**YOUR GOAL**: Copy the data verbatim and leave out every picture.
--------------------
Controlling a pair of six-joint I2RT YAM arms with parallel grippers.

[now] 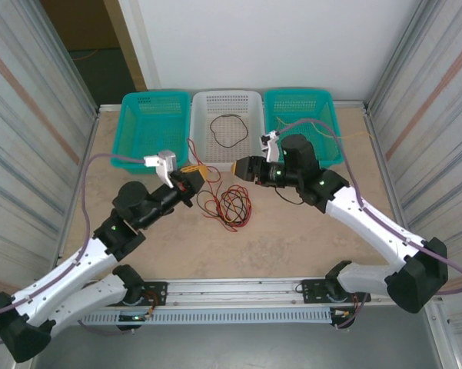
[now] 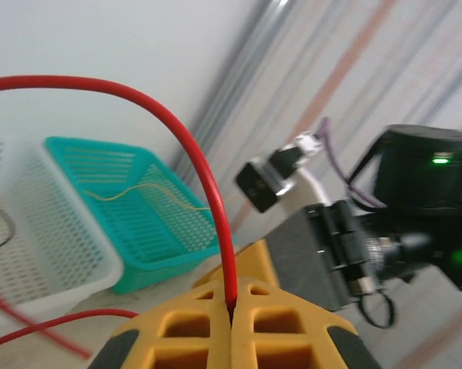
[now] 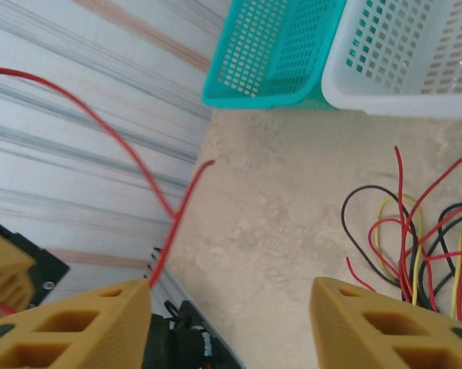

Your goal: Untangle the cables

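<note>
Left wrist: left gripper (image 2: 231, 307) pinches thin red flexible wire (image 2: 194, 150); right gripper (image 3: 231, 290) stands open
Probably light and limp; best taken near a free end

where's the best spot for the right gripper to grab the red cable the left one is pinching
Probably the mid-air stretch of the red cable, a single strand clear of the tangle on the table. It sits at the edge of the gap of the open right gripper, so shift sideways toward it and close across the strand, near the shut left gripper.
</note>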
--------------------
**TASK RESULT**:
Controlling a pair of six-joint I2RT YAM arms with parallel grippers.

[now] 
[now] 
[now] 

Your goal: Untangle the cables

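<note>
Left wrist: left gripper (image 2: 231, 307) pinches thin red flexible wire (image 2: 194, 150); right gripper (image 3: 231, 290) stands open
Probably light and limp; best taken near a free end

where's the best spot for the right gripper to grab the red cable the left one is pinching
Probably the mid-air stretch of the red cable, a single strand clear of the tangle on the table. It sits at the edge of the gap of the open right gripper, so shift sideways toward it and close across the strand, near the shut left gripper.
</note>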

This exercise requires no further output.